The 'Cruiser Lean' is a known issue when installing aftermarket OME leaf springs. There are various ways to deal with it. There are many threads on the subject. It's because the A and B (Left and Right) rear spring packs are different and intended for weight distribution in the truck, but sometimes gets installed wrong or different issues. Check Cruiser Outfitter or ARB website (OME dealer). That's kind of a thin spring pack and I'm guessing it's CS003 ? People seem to like the Bilstein shocks with that, but there's a gazillion opinions. You'll have to read and decide.

1500 ft elevation won't affect the carb. There's an HAC (if functional) High Altitude Compensation device that kicks in above 4K ft. So in Flagstaff, you could conceivably go from 7K ft to Yuma, so it would be good to check the function of the HAC (It's in the emissions manual- free download in Resources section).

Good luck with new truck!
 
Congratulations, nice cruiser and imho the best color! Check under the springs and see if there is a shim on one side vs the other side. Otherwise just switch the springs from one side to the other like spike strip mentioned. Post up some more pics if you can.
 
I just picked up an '48 FJ60. 2F engine with a 4 speed manual. Very excited. I've had a few 80s, a 100, and a 200 but never a 60.
View attachment 4125572

I have a couple questions. I haven't had much luck with the search and was hope a few of you fine folk might chime in with some advice.
1. I'm not sure what kind of headlights these are. I have noticed that when a blinker is used, a ring on the headlight lights up with the blinker. (I also think the blinker is fast so perhaps the added LED is causing the car to think a bulb is burnt out.
2. Font and rear lenses are old, cracked and in need of replacement. Should I get new stock (or aftermarket) lenses or does anyone have recommendations on swapping out the front marker lights and rear lights for something better.
View attachment 4125573
3. The gas pedal seems to be bent toward the brake petal. This just seems odd to me and I'm guessing the gas pedal needs to be removed and then bent toward the passenger side a bit. If anyone has any pictures of their 3 pedals, it would be easier for me to get it in the right spot.
4. I purchased the car from a great couple in a town nearby where the elevation is about 1500 ft lower. Does that elevation change warrant an adjustment to the carb?
View attachment 4125574
5. I'm told i have a 2.5" OME lift. The springs are quite stiff and I would like a bit softer ride. Doe anyone have any suggestions on shocks?

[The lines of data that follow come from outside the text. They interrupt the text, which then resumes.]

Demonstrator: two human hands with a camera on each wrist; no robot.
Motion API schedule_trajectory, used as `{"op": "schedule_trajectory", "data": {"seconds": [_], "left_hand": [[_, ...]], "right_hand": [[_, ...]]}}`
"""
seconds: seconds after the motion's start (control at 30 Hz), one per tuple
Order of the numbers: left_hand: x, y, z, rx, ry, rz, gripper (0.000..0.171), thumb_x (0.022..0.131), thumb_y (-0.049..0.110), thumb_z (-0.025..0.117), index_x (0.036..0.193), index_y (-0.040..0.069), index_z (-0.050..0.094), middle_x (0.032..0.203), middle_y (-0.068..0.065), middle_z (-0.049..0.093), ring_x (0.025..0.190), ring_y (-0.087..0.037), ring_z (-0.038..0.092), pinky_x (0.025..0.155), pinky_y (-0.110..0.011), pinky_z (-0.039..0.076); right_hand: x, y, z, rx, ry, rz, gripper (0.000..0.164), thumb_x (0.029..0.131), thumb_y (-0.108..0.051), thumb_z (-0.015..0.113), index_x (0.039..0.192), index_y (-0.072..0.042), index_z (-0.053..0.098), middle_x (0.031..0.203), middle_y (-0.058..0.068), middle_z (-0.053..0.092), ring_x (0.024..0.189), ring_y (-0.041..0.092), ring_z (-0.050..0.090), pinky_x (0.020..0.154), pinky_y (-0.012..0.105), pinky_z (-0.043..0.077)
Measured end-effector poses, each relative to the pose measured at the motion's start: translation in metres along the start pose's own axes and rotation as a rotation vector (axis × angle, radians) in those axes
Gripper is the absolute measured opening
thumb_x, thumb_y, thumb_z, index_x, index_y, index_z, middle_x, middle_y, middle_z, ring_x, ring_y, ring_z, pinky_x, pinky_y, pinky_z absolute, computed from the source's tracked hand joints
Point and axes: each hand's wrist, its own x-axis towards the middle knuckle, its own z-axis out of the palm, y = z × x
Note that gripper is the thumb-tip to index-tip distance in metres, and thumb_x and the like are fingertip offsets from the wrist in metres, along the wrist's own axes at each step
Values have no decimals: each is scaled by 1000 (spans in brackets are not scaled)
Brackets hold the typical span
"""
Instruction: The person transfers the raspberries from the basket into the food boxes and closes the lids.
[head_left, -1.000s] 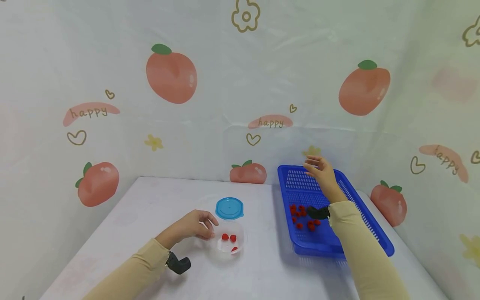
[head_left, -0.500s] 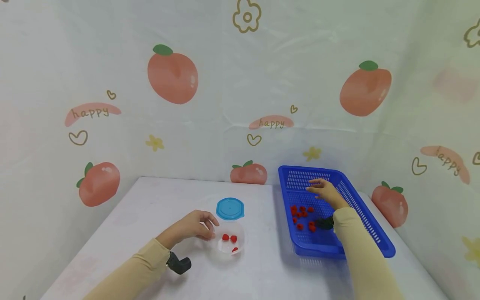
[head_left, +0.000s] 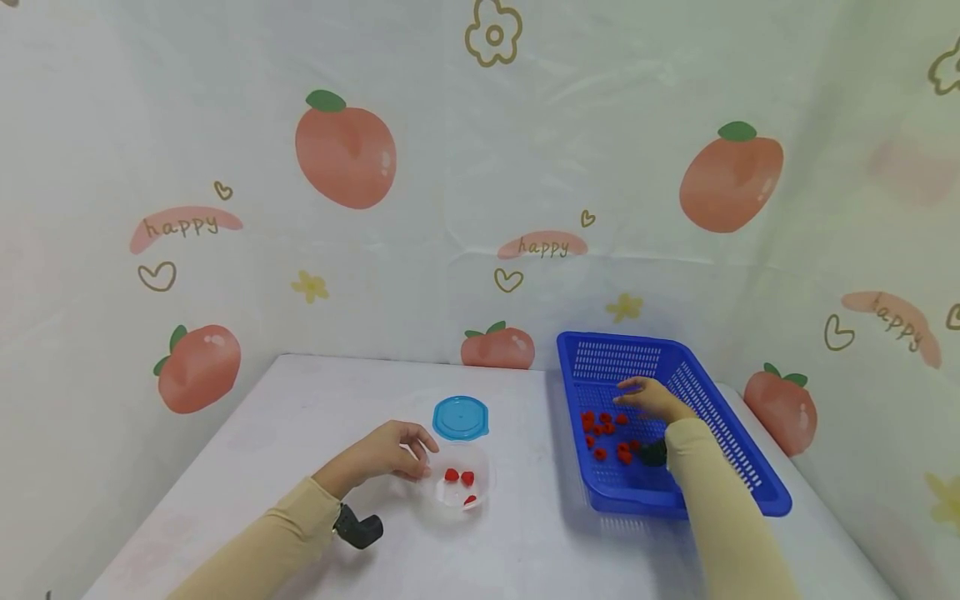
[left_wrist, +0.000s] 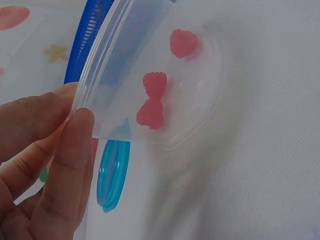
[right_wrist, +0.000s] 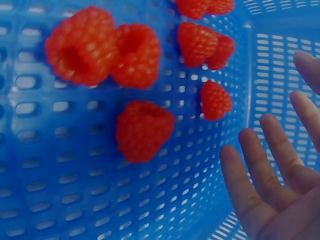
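Observation:
My left hand (head_left: 384, 454) pinches the rim of a clear plastic tub (left_wrist: 192, 107) between thumb and fingers. Inside the tub lie 3 red raspberries (left_wrist: 183, 43). On the right, my right hand (head_left: 651, 398) hovers within a blue slotted basket (head_left: 611, 497), over its far half. Its fingers are spread and hold nothing in the right wrist view. Several raspberries (right_wrist: 145, 131) rest on the basket's floor, to the left of and nearer than that hand.
A blue lid (head_left: 461, 418) lies on the white table (head_left: 330, 400) just behind the tub. A printed cloth (head_left: 420, 283) hangs behind the table and at both sides.
My right hand has come down from above the basket's far end into it, uncovering some raspberries to view. My left hand and the tub have stayed in place.

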Motion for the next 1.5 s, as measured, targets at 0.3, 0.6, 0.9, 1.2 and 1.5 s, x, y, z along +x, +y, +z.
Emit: {"op": "schedule_trajectory", "data": {"seconds": [0.3,0.6,0.9,1.2,1.5], "left_hand": [[0,0,0,-6,-1,-2,28,81,4,75,107,1,64,84,-6,61,72,-15,64,71,-32,60],[0,-1,0,-1,4,-10,28,80,5,75,106,2,65,84,-7,61,72,-15,64,71,-32,60],[0,-1,0,6,4,-5,28,81,6,75,106,3,65,84,-7,61,72,-15,64,71,-32,60],[0,1,0,4,7,-14,27,80,4,75,105,3,65,84,-7,61,71,-15,64,70,-32,60],[-1,1,0,5,7,-8,27,80,4,75,104,2,65,83,-7,61,71,-15,65,70,-32,60]], "right_hand": [[-1,0,3,-64,-73,98,46,93,-7,57,132,13,45,128,33,51,119,45,51,97,56,48],[-2,2,5,-105,-92,163,41,91,-5,61,127,13,51,117,26,62,110,39,57,90,48,54],[-3,1,9,-159,-112,184,25,92,-2,58,114,9,61,107,19,66,102,30,60,86,44,55],[-2,2,12,-215,-113,198,10,90,0,61,99,2,65,96,11,67,91,22,61,80,37,56],[-2,2,10,-210,-103,182,11,91,0,59,100,3,64,95,11,67,92,23,62,81,40,57]]}}
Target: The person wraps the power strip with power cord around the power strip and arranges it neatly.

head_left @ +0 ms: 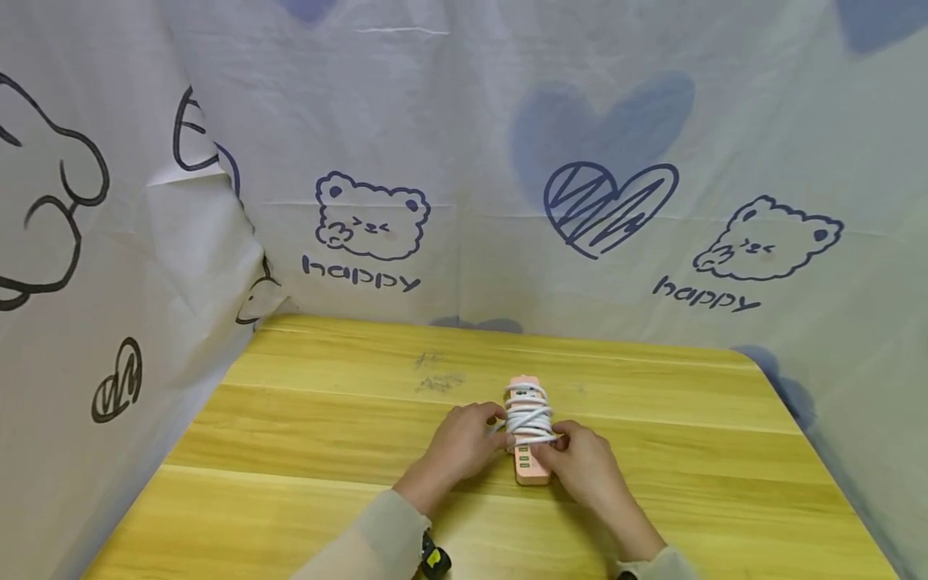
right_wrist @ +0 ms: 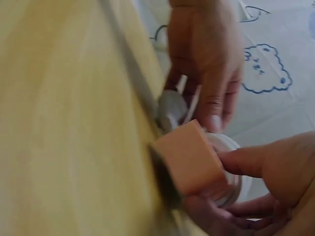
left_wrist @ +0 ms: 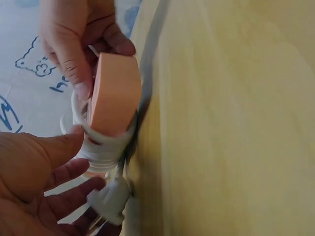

Thanks in advance for anyone who wants to throw some advice or information my way.

Flagstaff.
Nice looking truck! Welcome to the adventure...

1. Aftermarket, possibly Amazon, headlights. Some styles like that are popular in Australia. No idea on wiring, functionality, or quality. If you like bling and like figuring out wiring puzzles, keep 'em. Otherwise get a the Koito headlight kit for quality + simplicity. For the hyperblink you'll need to figure out if you have LED bulbs in the blinkers first and whether or not you have the stock flasher module (when you're driving, it's behind the dash, above your left foot - it's a square green thing). As Spike mentioned I modify the original flasher modules to work with LED blinker bulbs, but I have no idea how the headlight ring lights would affect that. So ... first step, figure out what you got.

2. Toyota still makes all the lenses. The side marker lenses come with the plastic body and electrical connector too. Go to your local dealership and order all that stuff!

3. Looks about right. The transmission tunnel takes up a lot of room and if the accelerator were any closer it might cause issues.

4. See Spike's advice above, that elevation difference shouldn't matter. A good carb clean & rebuild is good baselining for a new-to-you vehicle though. And where you're at, definitely make sure the high altitude compensator system (HAC) is working. That helps make some adjustments to timing and mixture for below and above 4000' elevation. More info here.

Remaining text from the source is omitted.